### Task description
Repeat exactly the lines below that lie between the line with "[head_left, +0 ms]" and the line with "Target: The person", counting both of those lines as part of the answer.

*** Collected material ***

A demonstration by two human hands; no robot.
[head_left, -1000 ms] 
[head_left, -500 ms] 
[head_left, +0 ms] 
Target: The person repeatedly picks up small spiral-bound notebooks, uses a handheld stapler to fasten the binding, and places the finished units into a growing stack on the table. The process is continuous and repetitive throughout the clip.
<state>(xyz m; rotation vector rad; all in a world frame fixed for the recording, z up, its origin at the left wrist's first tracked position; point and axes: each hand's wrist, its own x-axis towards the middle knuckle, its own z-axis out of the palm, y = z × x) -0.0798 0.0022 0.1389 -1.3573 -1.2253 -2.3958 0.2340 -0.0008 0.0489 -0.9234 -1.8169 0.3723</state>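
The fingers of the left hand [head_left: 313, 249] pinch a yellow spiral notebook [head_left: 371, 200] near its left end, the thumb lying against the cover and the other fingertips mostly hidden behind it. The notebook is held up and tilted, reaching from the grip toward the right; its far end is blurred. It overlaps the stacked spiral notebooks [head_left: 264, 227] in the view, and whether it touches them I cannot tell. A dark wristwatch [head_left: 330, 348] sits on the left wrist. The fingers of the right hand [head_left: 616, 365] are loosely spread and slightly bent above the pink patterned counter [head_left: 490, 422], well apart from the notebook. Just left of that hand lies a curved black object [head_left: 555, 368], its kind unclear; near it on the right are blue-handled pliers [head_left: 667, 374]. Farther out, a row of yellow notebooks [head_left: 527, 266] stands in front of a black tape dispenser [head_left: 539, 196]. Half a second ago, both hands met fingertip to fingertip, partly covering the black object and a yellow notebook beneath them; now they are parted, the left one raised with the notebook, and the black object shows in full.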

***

### Solution for this task
[head_left, +0 ms] 
Target: The person repeatedly picks up small spiral-bound notebooks, uses a handheld stapler to fasten the binding, and places the finished units into a growing stack on the table. The process is continuous and repetitive throughout the clip.

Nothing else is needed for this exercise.